We all have them as parents. They suck. Everyone hates them. We have had a lot of them lately. Between kids being sick, schedules changing, lack of sleep, and being ultra busy the last couple of weeks have had some rough days.
Addie has gotten the brunt of the illness that has swept through our house. Between puking last week and now having a ear infection and bad cough her mood swings make her seem bi-polar. And that mixed with the terrible twos has made for many unpleasant moments. She has been taking extra long baths because I feel like that is the only time I know she will be happyfor a extended period.
Alex has been busy with school, gymnastics, friends, and of course snowboarding ( when we had snow) and I think he is just getting worn out. Usually by Wednesday or Thursday he is over tired and a crab. Which means he will be a grouch and no one will want to be around him. It also means more fights between the boys. Which means more headaches for me!
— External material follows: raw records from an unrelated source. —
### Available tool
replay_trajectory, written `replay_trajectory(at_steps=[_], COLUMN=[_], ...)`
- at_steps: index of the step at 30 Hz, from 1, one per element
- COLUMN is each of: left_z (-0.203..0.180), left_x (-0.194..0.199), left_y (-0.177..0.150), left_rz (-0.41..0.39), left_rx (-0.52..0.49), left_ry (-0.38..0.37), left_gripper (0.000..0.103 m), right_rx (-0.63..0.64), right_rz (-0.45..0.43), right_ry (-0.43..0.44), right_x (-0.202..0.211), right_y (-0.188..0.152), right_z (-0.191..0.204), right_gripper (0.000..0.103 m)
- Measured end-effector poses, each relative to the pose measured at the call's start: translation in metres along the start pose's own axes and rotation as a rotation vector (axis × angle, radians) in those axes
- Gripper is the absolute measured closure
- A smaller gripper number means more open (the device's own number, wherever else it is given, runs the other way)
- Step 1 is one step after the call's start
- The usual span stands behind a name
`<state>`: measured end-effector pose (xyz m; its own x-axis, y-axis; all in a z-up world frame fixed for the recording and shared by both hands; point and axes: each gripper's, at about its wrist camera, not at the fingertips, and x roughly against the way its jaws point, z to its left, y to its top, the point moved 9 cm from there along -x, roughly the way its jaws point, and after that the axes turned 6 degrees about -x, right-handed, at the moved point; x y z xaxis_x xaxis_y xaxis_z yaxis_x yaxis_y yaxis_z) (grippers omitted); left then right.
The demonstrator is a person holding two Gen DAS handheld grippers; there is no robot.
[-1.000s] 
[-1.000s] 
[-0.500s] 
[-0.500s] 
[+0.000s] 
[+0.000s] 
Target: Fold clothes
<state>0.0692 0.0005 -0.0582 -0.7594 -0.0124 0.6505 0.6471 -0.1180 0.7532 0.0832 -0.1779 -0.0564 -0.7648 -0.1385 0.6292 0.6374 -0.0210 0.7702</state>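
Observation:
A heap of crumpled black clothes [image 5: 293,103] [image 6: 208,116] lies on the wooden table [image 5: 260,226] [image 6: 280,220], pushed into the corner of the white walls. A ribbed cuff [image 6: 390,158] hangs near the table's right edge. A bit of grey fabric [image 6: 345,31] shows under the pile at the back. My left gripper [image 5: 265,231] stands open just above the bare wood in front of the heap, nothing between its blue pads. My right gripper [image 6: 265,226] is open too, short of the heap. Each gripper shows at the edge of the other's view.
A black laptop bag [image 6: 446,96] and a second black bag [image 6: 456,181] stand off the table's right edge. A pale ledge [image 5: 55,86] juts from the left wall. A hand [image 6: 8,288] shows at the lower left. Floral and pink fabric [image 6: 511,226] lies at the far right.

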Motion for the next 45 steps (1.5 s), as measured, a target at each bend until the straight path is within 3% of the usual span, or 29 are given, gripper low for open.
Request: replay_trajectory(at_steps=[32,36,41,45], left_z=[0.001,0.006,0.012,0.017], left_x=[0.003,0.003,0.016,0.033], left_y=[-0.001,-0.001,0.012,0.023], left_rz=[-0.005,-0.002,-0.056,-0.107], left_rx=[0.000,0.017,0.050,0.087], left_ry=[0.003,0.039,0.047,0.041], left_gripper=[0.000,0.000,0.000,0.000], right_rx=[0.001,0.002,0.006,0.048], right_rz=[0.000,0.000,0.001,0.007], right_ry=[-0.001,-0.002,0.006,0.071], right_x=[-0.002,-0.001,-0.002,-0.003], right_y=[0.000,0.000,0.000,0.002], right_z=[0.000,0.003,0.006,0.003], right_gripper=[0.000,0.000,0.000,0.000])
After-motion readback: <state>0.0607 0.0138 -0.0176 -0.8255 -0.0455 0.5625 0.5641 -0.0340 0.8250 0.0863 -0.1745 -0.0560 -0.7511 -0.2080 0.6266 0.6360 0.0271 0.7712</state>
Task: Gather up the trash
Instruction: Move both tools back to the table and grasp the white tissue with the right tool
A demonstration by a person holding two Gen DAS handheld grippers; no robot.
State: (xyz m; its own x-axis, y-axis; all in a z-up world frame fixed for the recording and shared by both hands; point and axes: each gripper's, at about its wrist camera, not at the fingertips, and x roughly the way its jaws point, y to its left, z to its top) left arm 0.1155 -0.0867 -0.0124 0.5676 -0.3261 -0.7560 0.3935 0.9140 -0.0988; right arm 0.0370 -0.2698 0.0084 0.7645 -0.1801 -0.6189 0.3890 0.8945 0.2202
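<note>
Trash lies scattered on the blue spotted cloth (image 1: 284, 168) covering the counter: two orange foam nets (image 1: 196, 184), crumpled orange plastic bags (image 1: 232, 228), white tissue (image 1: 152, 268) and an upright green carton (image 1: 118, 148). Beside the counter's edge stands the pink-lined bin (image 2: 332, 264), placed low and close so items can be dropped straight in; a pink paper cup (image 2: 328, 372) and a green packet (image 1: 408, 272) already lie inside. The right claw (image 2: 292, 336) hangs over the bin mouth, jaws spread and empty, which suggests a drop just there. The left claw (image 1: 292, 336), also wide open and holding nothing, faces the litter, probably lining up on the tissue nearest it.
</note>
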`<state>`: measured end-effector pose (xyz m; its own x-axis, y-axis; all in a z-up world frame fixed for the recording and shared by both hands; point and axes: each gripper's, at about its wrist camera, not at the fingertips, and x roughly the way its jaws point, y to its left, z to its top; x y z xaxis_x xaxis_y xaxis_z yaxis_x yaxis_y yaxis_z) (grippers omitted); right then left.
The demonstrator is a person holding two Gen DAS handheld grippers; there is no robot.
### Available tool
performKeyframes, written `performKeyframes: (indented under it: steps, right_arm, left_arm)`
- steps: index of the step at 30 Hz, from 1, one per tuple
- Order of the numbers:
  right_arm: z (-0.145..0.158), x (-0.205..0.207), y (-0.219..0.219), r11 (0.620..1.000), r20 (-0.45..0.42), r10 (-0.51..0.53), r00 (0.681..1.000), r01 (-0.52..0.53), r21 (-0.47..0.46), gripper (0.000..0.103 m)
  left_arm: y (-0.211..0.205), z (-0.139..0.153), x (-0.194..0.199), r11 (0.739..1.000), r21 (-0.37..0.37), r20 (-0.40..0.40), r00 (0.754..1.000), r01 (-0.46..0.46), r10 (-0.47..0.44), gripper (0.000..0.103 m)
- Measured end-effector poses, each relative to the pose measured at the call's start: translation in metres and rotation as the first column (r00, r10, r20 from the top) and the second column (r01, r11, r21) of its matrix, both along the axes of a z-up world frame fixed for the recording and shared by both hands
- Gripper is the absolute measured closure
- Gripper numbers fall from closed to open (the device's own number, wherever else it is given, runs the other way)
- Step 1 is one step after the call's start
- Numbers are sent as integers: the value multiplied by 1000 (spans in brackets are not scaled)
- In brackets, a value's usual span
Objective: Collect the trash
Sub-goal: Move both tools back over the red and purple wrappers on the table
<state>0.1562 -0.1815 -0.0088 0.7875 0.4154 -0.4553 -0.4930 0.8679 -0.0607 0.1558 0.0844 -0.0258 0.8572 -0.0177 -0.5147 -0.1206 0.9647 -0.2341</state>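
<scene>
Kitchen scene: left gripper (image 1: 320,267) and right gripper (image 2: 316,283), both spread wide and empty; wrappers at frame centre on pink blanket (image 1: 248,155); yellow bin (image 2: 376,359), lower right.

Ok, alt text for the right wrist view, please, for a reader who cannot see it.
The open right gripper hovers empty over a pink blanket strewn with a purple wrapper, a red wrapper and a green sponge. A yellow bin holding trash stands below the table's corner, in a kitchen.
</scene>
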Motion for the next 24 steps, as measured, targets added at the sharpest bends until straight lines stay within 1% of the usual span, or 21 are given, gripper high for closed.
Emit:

I had rough days. I hate when I stare at the clock praying for bedtime to come. I think about all the people who can not have kids and would love to be in my shoes....to have rough days to complain about. I think about people who have lost kids and would take a million rough days to have them back. It makes me feel like I am selfish. Here I have 3 amazing kids, I had 3 easy pregnancies, and some days I just can not wait for that ME time.
I dont think I should feel like that because I think it is only natural as a parent. I think we all hit the wall sometimes and just need out space. I think my kids are like that too. I think there are times that they want and need to be away from me and either playing by themselves or hanging out with someone else.
Today has been a semi-rough day with addie being sick. And since it is Wednesday we will see how alex is when he gets home from school. For now I plan on relaxing a little, and then baking some cupcakes and making dinner.